A Comissão da Verdade ouviu na tarde desta quinta-feira (31) o ex-juiz da 2ª auditoria da Justiça Militar Federal de São Paulo. Nelson da Silva Machado Guimaraes atuou durante a ditadura militar (1964-1985) e confirmou a existência de torturas nos porões do Doi-Codi (Destacamento de Operações de Defesa Interna), bem como no DOPS (Departamento de Ordem Política e Social).
Embora a informação não seja novidade, Guimarães disse que apesar da situação, à época, a auditoria da Justiça Militar era independente do regime, e que dentre as denúncias de tortura que lhe chegaram ao conhecimento, algumas foram encaminhadas à instância superior para que fossem investigadas. Guimarães disse que as que não foram registradas diziam respeito a guerrilheiros políticos treinados no exterior.
“Todos sabem que havia tortura como há tortura hoje no Brasil. Na guerra, se mata e se tortura dos dois lados”, declarou.
Durante a audiência, foi projetado no telão dois vídeos com depoimento de testemunhas que lançaram dúvidas sobre a atuação dele, no período. A advogada Eny Moreira falou que apesar de ter levado um de seus clientes ao juiz, relatando torturas no Doi-Codi, ele não acreditou no preso político e nem registrou a informação para averiguação. Já Lucas Scavoni, também em vídeo, afirmou ter visto Guimarães nas dependências do Doi-Codi quando lá estava para depor. Embora não tenha provas, Scavoni afirma considerar que o juiz ouviu seu depoimento ao agente da repressão.
Guimarães negou ter estado lá e menos ainda ter ouvido o depoimento. Por outro lado, Guimarães confirmou que esteve por algumas vezes no DOPS, inclusive praticando tiros em um stand da polícia Militar. Sobre a política do regime, que fazia desaparecer com corpos e ocultava cadáveres, o juiz disse que teve conhecimento de apenas um caso, mas que os guerrilheiros utilizavam nomes e documentos falsos, e que por isso eram sepultados com os dados que a polícia e o Exercito tinham, à época. A advogada Rosa Cardoso contra argumentou que mesmo tendo os nomes, militares falsificavam documentos e enterravam como indigentes. Para Guimarães, “os militares estavam na guerra, e quem está perto do fogo, reage de maneira compreensível à situação.”
Como autoridade da lei, naquele período, Guimarães falou que “tomava as providências cabíveis quanto a tortura.” Questionado por Cardoso se teria provas quanto a isso (tomar as providências cabíveis), o ex-juiz disse não precisar, a não ser que estivesse sendo julgado. Disse isso para tipificar que a Comissão da Verdade foi estabelecida para levantar fatos históricos, apenas.
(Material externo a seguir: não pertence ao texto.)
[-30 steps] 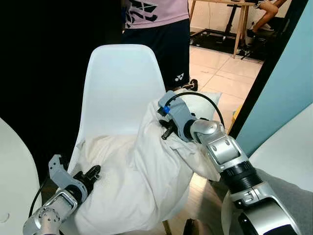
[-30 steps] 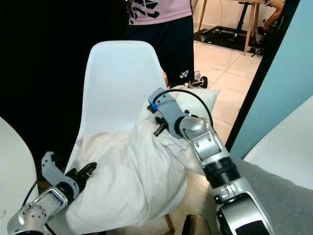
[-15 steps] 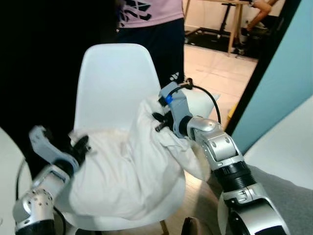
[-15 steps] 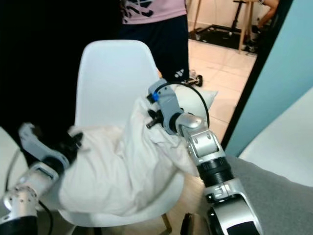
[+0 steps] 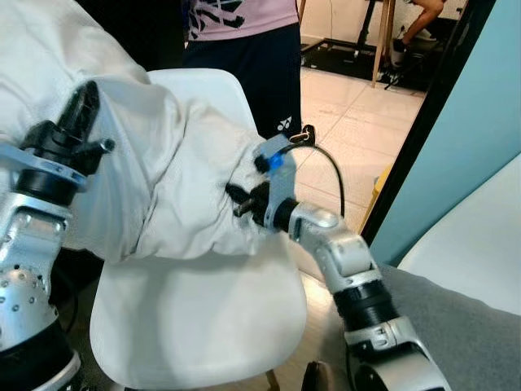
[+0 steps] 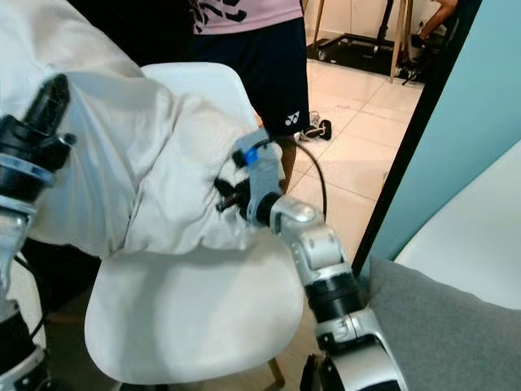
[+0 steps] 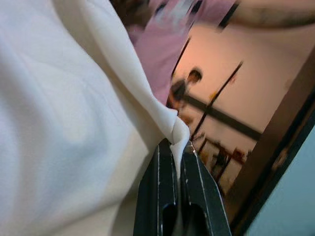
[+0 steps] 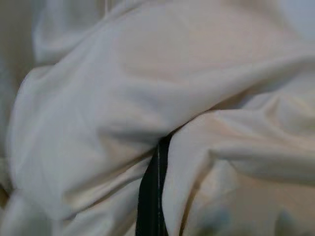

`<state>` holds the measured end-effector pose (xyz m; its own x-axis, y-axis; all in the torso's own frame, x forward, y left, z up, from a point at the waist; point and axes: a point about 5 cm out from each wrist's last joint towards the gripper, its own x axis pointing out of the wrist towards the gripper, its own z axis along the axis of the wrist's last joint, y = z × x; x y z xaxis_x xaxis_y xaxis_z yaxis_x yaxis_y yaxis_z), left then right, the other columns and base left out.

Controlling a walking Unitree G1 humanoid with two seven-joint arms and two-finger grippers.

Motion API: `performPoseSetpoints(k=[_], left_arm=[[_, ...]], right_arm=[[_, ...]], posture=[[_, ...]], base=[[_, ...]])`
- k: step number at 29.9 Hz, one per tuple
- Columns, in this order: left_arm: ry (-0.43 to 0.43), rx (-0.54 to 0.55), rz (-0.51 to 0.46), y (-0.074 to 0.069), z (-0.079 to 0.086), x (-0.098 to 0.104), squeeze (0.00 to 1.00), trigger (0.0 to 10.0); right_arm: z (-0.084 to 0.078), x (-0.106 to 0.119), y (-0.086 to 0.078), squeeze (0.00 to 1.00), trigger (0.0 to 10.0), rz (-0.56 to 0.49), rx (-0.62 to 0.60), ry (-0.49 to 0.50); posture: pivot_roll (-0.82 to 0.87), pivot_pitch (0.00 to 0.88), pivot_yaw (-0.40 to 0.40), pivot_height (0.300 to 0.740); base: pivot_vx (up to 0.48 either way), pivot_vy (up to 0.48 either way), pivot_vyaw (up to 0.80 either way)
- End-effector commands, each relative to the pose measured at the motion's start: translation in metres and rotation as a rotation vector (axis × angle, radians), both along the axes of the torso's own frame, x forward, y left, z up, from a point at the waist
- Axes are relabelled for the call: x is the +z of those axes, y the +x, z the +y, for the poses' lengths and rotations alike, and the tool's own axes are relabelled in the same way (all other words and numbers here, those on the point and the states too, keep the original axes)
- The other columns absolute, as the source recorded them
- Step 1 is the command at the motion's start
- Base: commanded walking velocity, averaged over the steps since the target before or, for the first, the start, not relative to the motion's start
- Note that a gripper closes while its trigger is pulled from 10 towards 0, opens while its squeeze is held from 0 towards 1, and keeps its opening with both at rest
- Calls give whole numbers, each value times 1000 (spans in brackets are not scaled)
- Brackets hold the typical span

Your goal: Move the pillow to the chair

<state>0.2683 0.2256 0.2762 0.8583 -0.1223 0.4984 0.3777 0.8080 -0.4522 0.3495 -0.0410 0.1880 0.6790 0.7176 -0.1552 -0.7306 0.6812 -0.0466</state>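
Note:
The white pillow [image 5: 163,171] hangs above the seat of the white chair [image 5: 203,309], held up between both arms. High at the left, my left gripper [image 5: 80,106] is shut on a fold of the pillow's cloth [image 7: 178,140]. Its black fingers [image 7: 160,187] pinch that fold in the left wrist view. At the pillow's right side my right gripper [image 5: 238,199] is shut on the fabric, its fingers buried in the folds [image 8: 152,187]. The chair's seat lies bare under the pillow, and the pillow covers much of the chair's back [image 6: 212,81].
A person in a pink shirt and dark shorts [image 5: 260,57] stands right behind the chair. A teal wall panel [image 5: 480,147] and a grey cushion [image 5: 456,318] are at the right. Tiled floor [image 5: 350,122] stretches behind, with a wooden stand [image 5: 378,41] farther back.
Both grippers have lifted the pillow off the seat. The left arm rose high at the left with its corner; the right gripper shifted left and slightly up.

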Motion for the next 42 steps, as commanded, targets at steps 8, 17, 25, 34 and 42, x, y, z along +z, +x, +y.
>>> performPoseSetpoints(k=[8, 17, 25, 34, 42], left_arm=[[-31, -66, 317, 5, -22, -77, 0, 0], [20, 38, 521, 2, -4, -131, 0, 10000], [293, 199, 736, 1, 16, -165, 1000, 10000], [639, 481, 732, 1, 44, -132, 1000, 10000], [597, 450, 514, 11, 26, -95, 1000, 10000]], right_arm=[[-4, -13, 4, 0, 10000, -82, -32, -217], [-29, -24, 11, 0, 10000, -74, -123, -356], [-54, -36, 16, 1000, 10000, 13, -236, -447], [-107, -42, 26, 1000, 10000, 74, -375, -571], [-127, -41, 26, 1000, 10000, 79, -419, -582]], posture=[[131, 0, -32, 303], [125, 0, -29, 303], [118, 0, -28, 303], [122, 0, -35, 303], [119, 0, -34, 303]], base=[[0, 0, 0], [0, 0, 0], [0, 0, 0], [0, 0, 0], [0, 0, 0]])
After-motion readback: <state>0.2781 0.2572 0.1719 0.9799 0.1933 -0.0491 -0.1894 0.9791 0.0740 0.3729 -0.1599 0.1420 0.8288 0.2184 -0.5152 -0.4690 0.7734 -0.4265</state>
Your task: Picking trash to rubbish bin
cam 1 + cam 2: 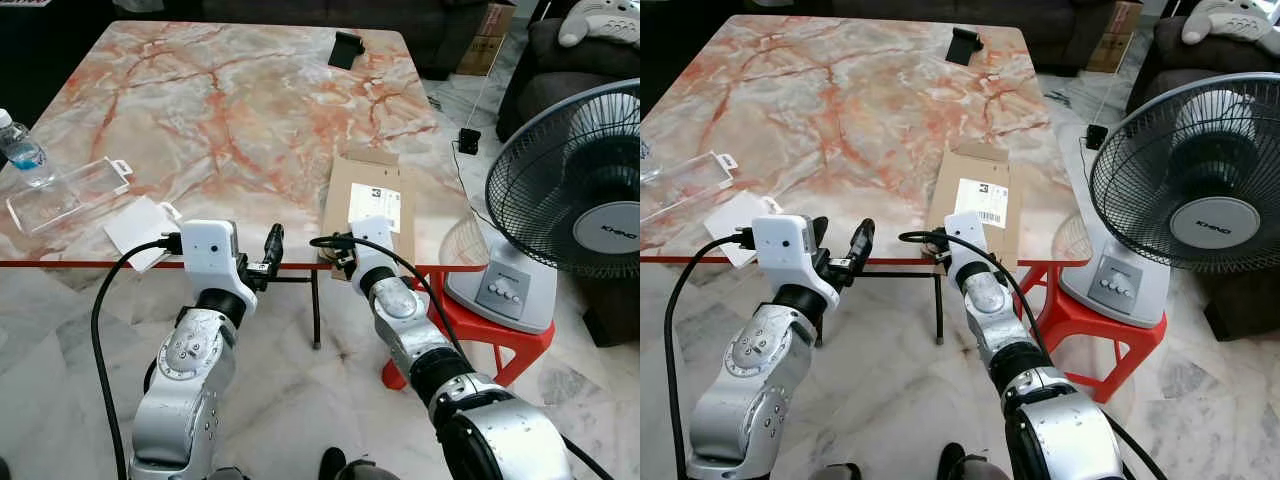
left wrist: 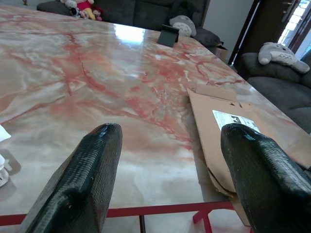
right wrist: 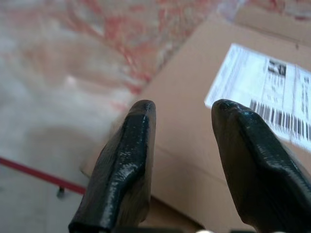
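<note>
A: Where does the flattened cardboard (image 1: 365, 205) lie?

B: On the marble worktop (image 1: 220, 120), flat, with one end reaching the worktop's near red edge and hanging a little over it. A white shipping label (image 1: 375, 207) with a barcode faces up on it.

A: And the right tool (image 3: 182, 145)?

B: It sits at that near end of the cardboard. In the right wrist view its two black fingers (image 3: 121, 170) are spread apart with brown card and part of the label between them; they pinch nothing that I can see.

A: The left tool (image 2: 170, 160)?

B: Also spread wide, held at the worktop's near edge, beside the cardboard on the robot's left. Its fingers (image 2: 82, 179) frame bare marble, with the cardboard's corner close to one of them.

A: What else is near the cardboard?

B: Farther along the near edge to the robot's left lies a white paper piece (image 1: 140, 228), then a clear plastic container (image 1: 65, 195) and a water bottle (image 1: 22, 148) near the worktop's left edge. A small black object (image 1: 346, 49) stands at the far end, well apart from the cardboard. On the cardboard's right, off the worktop, a standing fan (image 1: 570, 190) rests on a red stool (image 1: 480, 335), and a black cable (image 1: 468, 140) runs down past the worktop's right edge.
</note>
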Robot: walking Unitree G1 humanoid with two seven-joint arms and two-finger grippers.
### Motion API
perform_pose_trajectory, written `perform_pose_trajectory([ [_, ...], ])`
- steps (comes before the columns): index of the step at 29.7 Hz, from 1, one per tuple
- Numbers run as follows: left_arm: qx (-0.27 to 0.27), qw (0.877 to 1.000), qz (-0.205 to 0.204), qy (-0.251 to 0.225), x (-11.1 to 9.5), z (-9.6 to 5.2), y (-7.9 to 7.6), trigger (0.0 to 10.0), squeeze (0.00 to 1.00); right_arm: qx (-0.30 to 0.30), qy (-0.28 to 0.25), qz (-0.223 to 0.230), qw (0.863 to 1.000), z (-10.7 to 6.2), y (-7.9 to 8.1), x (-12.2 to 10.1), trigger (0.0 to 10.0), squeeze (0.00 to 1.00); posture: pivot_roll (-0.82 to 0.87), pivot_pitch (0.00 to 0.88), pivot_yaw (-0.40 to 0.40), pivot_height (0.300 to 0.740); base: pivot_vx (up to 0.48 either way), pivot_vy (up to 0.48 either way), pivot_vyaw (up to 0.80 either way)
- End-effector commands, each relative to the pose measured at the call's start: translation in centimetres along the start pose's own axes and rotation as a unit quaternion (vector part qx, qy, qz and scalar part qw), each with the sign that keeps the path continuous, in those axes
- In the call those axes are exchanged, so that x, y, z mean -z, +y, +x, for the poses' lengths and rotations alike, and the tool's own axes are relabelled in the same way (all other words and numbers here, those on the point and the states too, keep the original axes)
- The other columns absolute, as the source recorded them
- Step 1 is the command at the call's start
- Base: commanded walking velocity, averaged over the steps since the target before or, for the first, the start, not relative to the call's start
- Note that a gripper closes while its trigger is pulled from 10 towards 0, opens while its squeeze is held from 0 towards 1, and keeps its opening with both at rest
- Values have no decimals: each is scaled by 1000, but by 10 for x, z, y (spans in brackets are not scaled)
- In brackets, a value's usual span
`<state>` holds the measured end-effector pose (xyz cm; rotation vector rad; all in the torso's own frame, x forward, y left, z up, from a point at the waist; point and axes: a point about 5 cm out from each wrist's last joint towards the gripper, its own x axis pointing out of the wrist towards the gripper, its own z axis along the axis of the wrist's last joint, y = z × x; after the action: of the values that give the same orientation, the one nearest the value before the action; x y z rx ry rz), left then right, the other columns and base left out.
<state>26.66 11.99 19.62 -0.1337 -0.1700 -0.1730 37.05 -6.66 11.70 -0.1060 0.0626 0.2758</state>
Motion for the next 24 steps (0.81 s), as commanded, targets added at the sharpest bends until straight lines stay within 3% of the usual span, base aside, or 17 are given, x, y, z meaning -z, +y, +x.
perform_pose_trajectory([
  [1,2,1000,-10,-16,-9,0,-2,10000,0,4,-26,17,1000,1,-4,-10,10000,0,188,215,-83,740,0,0,0],
  [6,-2,1000,-18,-24,-11,1,-2,10000,0,13,-74,47,996,5,-13,-34,10000,0,186,213,-89,740,0,0,0],
  [14,0,999,-21,-27,-11,1,-3,10000,0,31,-102,27,994,7,-29,-49,10000,0,185,210,-91,740,0,0,0],
  [20,-3,1000,-21,-6,-3,-2,-3,10000,0,71,-42,-62,995,6,-61,-34,10000,0,200,216,-87,740,0,0,0],
  [24,-2,1000,-23,-5,-3,-4,-5,10000,0,91,5,-79,993,1,-71,-18,10000,0,213,217,-88,740,0,0,0],
])
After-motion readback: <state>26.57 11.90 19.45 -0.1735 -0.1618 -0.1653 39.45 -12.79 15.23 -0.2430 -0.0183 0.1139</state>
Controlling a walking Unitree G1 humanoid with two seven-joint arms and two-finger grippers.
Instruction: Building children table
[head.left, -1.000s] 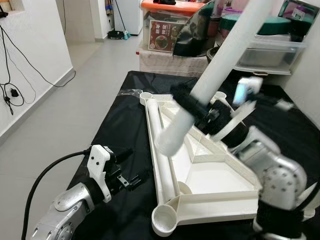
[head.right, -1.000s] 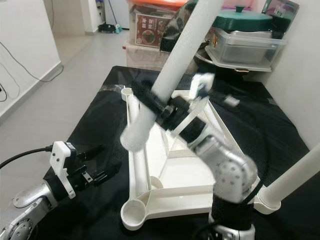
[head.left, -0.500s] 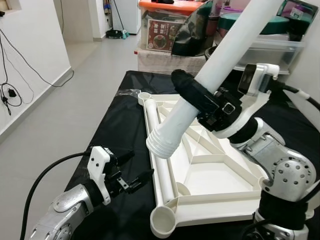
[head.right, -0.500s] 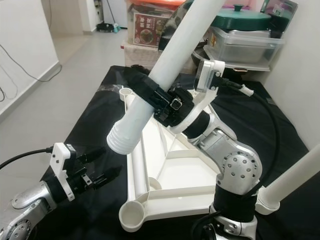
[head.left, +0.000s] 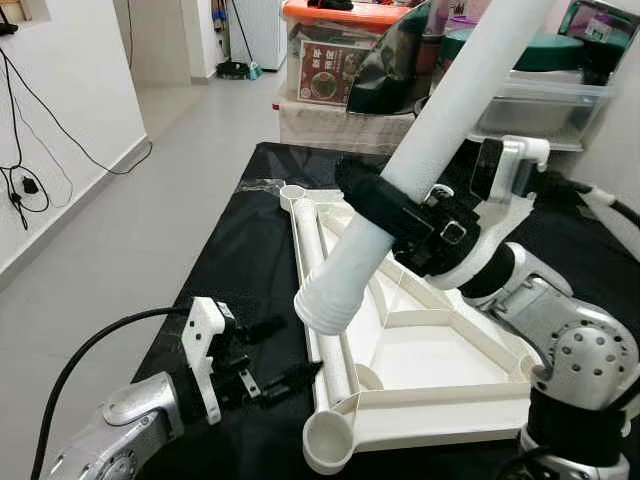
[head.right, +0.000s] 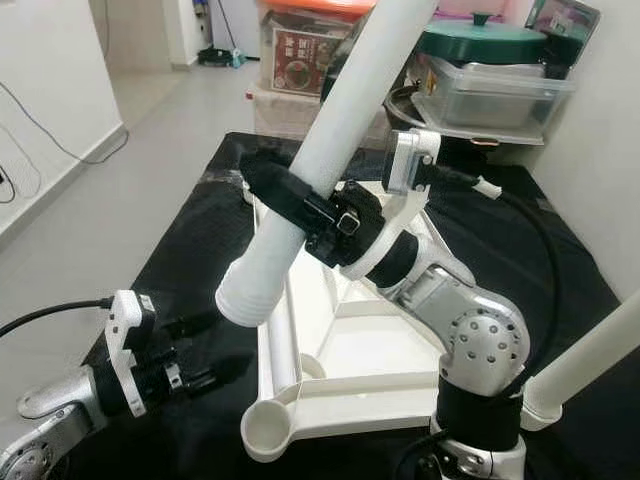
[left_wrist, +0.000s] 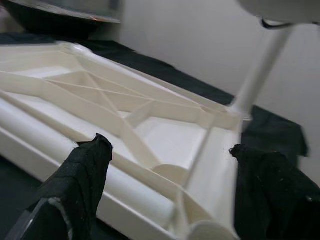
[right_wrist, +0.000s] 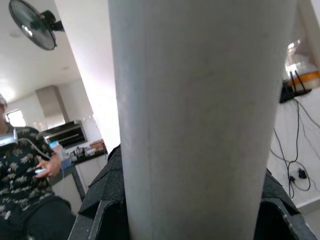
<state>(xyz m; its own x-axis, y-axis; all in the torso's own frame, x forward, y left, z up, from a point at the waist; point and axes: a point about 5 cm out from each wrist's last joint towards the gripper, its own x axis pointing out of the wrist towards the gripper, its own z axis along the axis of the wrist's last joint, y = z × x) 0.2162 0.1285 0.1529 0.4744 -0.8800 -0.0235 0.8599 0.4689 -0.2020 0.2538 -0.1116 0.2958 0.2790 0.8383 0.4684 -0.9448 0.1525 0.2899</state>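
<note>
Right gripper (head.left: 385, 205) raised above the white tabletop frame (head.left: 420, 345), forearm bent up from the elbow at the frame's near right corner, black fingers clamped round a long white table leg (head.left: 440, 130). Leg held tilted, ribbed lower end (head.left: 325, 305) hanging just above the frame's left rail, upper end running up and away toward the storage boxes. From the right wrist, leg (right_wrist: 195, 120) close against the lens with the black fingers (right_wrist: 107, 200) on either side of it.

Left gripper (head.left: 275, 365) low and stretched forward over the black cloth (head.left: 240, 240), just left of the frame's near left corner, fingers spread apart with nothing between them. From the left wrist, both black fingertips (left_wrist: 85, 165) seen wide apart, pointed at the frame's rail (left_wrist: 75, 145) and ribs.

Frame lying upside down on the black cloth, round leg socket (head.left: 327, 442) open at the near left corner, another socket (head.left: 291, 192) at the far left corner. Second white leg (head.right: 590, 360) already standing in the near right corner, leaning outward. Beyond the frame's far edge: an orange-lidded storage box (head.left: 340, 50) and a clear tub with a green lid (head.right: 490, 70). Left of the frame, grey floor tiles (head.left: 130, 220) and black cables (head.left: 20, 170) on the wall. In the right wrist view, a person in a patterned top (right_wrist: 25, 170), with a ceiling fan (right_wrist: 32, 30) above them.
</note>
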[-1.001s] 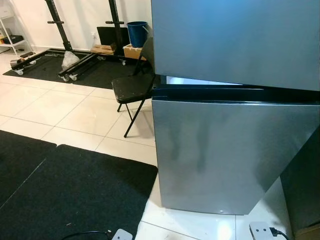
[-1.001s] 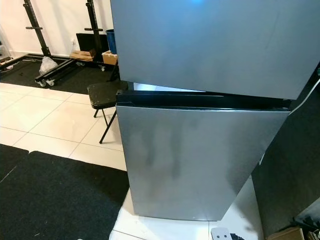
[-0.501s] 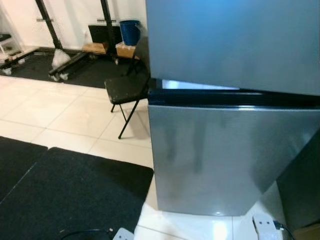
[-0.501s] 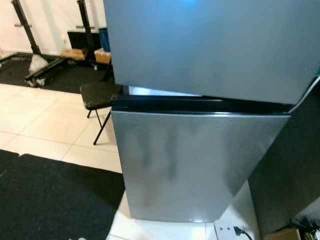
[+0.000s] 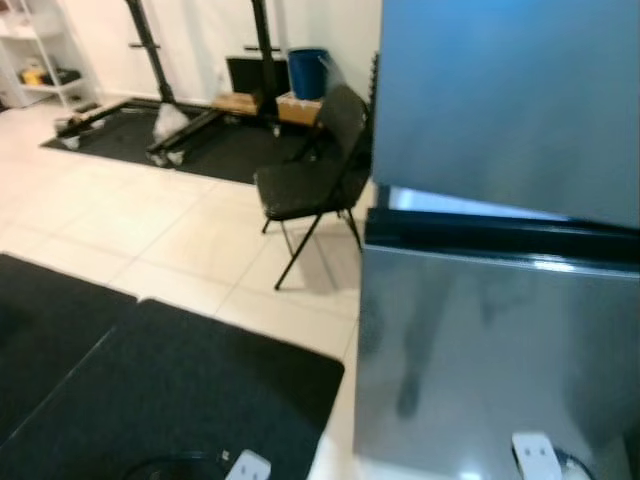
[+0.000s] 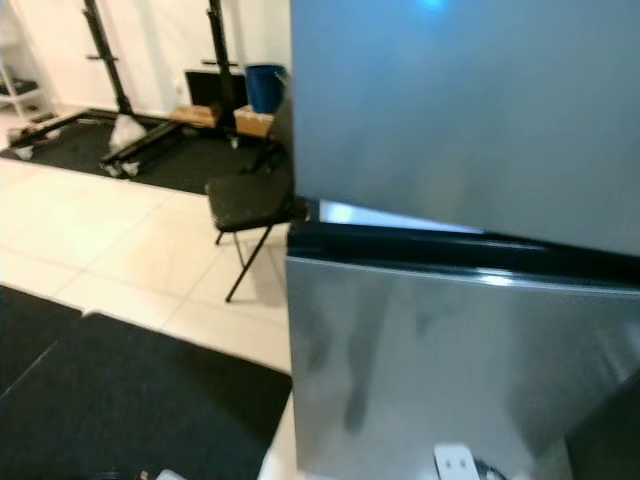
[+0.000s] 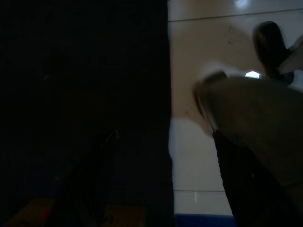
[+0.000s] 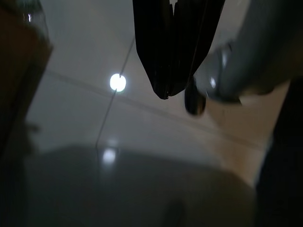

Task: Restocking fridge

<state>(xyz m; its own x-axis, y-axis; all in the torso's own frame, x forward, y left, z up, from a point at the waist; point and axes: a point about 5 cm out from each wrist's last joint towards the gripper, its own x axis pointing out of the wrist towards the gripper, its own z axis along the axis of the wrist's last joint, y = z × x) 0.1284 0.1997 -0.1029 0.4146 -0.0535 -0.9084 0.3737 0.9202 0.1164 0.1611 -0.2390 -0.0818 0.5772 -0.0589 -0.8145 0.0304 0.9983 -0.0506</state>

“As penas que eu dei, julgava dentro do que me parecia adequado [à época, durante a Ditadura]”, falou.
A advogada Cardoso disse para o ex-juiz que o depoimento dele à Comissão era contraditório, e que ele não tinha independência quando exerceu o cargo. Ele rebateu dizendo que era um direito dela considerar aquilo, mas queria ve-la atuar numa Comissão da Verdade em um país como a China comunista, além de outros. O objetivo dele com esta afirmação foi dar a entender que os militares foram cruciais para que se implantasse a democracia no Brasil. Para Guimarães, havia sim, naquele período, uma guerra revolucionária instalada no país. A afirmação foi dita ao ler uma carta em que contextualizava a época, sob sua ótica. Para os que se opunham à atuação de Guimarães, como a advogada Eny Moreira, que estava presente na sala, ele foi um “juiz que prevaricou durante o exercício da função.” Já para o próprio Guimarães, “foi uma honra servir à Justiça Militar.” Ele agradeceu a Deus pelos acertos e pediu perdão (a Deus) pelos erros.